**WHAT TO WORK ON:** Look through the material below. Return exactly the lines from the one with "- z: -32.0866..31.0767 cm" through the one with "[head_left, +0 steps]", both included.

[GIVEN INFORMATION]

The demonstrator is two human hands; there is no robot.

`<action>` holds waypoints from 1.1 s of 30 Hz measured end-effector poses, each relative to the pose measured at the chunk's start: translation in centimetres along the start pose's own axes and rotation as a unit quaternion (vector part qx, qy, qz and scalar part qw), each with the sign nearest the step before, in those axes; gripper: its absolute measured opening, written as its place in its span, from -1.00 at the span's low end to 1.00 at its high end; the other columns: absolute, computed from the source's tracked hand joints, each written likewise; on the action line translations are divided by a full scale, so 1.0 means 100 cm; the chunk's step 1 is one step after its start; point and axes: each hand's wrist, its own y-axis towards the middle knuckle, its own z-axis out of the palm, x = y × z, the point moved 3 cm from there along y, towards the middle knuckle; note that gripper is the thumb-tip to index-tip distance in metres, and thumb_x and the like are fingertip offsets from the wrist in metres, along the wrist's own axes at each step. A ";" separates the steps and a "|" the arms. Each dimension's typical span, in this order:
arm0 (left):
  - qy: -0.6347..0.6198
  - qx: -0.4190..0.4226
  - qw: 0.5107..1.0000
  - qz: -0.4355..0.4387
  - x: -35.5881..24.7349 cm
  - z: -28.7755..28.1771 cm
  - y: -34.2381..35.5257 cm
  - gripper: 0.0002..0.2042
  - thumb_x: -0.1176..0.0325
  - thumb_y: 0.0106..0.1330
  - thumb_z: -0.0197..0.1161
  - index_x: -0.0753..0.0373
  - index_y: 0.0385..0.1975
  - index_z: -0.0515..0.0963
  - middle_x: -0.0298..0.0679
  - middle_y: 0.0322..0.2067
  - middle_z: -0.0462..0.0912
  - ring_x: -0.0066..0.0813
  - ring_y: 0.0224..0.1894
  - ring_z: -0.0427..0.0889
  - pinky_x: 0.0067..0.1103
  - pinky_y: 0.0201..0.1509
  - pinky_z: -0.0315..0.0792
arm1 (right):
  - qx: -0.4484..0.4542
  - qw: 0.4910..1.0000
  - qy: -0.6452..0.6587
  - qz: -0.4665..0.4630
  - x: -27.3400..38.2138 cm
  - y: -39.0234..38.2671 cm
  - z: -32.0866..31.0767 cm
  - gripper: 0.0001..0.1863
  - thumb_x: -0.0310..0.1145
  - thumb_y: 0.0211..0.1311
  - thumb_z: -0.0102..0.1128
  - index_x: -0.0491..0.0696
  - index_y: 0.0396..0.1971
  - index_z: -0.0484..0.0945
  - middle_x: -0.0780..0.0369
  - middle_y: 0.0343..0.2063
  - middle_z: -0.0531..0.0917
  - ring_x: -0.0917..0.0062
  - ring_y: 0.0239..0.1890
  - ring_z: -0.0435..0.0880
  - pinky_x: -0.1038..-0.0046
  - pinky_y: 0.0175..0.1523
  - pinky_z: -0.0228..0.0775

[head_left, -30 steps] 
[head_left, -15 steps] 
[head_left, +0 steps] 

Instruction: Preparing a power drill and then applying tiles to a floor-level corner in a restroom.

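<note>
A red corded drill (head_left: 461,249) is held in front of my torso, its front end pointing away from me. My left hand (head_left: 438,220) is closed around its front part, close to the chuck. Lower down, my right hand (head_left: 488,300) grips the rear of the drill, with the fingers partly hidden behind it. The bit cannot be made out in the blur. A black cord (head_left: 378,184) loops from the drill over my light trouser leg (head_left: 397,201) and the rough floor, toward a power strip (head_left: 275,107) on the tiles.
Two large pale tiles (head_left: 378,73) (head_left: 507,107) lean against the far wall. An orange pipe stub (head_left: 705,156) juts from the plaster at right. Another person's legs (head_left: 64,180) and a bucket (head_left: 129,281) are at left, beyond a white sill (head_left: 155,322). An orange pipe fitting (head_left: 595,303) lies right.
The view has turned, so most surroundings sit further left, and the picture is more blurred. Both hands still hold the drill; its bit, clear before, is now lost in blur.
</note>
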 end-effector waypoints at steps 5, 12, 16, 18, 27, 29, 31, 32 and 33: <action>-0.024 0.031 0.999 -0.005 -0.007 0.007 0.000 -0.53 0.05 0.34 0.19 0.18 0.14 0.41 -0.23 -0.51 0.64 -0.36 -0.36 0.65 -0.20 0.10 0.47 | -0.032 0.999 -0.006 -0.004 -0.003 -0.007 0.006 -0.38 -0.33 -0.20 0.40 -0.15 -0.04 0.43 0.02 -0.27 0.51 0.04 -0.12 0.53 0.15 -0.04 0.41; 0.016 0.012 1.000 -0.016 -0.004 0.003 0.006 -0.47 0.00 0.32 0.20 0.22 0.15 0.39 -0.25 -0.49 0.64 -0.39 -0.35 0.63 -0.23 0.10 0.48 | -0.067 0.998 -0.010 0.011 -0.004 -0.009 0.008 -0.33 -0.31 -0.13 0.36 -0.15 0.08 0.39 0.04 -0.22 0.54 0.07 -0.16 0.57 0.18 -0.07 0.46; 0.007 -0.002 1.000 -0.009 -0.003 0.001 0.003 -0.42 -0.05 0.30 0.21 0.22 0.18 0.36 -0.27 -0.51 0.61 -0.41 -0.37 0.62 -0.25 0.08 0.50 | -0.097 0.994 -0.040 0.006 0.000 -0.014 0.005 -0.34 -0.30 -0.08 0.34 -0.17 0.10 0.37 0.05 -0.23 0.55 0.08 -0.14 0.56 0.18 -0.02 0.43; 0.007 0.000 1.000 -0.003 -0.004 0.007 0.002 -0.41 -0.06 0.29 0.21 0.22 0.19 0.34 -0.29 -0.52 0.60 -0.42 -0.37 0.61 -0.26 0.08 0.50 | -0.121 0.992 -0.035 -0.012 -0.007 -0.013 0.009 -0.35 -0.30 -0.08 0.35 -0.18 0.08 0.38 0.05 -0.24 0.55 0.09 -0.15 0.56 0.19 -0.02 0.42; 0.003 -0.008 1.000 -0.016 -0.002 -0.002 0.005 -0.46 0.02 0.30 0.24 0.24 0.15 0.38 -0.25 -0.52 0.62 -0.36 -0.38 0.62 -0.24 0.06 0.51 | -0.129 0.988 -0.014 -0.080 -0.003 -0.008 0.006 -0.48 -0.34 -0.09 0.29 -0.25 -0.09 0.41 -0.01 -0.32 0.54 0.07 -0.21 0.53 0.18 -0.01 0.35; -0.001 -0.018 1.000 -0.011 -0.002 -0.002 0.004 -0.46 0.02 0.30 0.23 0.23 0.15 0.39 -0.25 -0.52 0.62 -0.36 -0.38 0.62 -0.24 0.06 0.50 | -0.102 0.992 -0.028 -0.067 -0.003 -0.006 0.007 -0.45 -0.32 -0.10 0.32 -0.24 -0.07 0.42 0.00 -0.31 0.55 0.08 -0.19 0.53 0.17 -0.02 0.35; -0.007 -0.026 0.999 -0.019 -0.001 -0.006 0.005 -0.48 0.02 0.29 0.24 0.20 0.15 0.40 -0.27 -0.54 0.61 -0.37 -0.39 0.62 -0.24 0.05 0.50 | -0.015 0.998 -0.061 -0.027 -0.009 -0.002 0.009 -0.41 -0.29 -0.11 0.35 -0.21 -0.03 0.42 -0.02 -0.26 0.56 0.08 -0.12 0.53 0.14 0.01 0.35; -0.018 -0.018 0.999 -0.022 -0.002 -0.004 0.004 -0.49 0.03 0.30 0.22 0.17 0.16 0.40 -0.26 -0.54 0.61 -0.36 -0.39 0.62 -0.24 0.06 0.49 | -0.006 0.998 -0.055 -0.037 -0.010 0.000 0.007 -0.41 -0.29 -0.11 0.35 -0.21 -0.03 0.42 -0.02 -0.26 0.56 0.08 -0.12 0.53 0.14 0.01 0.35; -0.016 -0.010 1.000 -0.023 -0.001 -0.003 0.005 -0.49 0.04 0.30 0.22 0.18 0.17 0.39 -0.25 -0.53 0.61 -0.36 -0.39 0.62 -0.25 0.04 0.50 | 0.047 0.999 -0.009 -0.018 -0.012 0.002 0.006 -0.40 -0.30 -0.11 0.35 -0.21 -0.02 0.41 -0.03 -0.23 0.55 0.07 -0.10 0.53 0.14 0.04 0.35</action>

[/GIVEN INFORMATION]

**ANSWER SECTION:**
  - z: -32.0866..31.0767 cm
  - gripper: 0.0001..0.1863
  - thumb_x: -0.0310..0.1145
  - thumb_y: 0.0211..0.1311
  - thumb_z: -0.0102..0.1128
  - index_x: -0.0491..0.0696
  - index_y: 0.0396..0.1971
  - index_z: -0.0484..0.0945
  - middle_x: -0.0780..0.0369
  - middle_y: 0.0343..0.2063
  - middle_z: -0.0531..0.0917
  - ring_x: -0.0917..0.0062
  - ring_y: 0.0239..0.1890
  - ring_z: -0.0435..0.0880
  - pinky_x: -0.1038..-0.0046
  - pinky_y: 0.0175..0.1523
  - pinky_z: -0.0228..0.0775

[head_left, -30 steps] 
[head_left, -15 steps] 
[head_left, +0 steps] 

Nothing else is needed for the answer.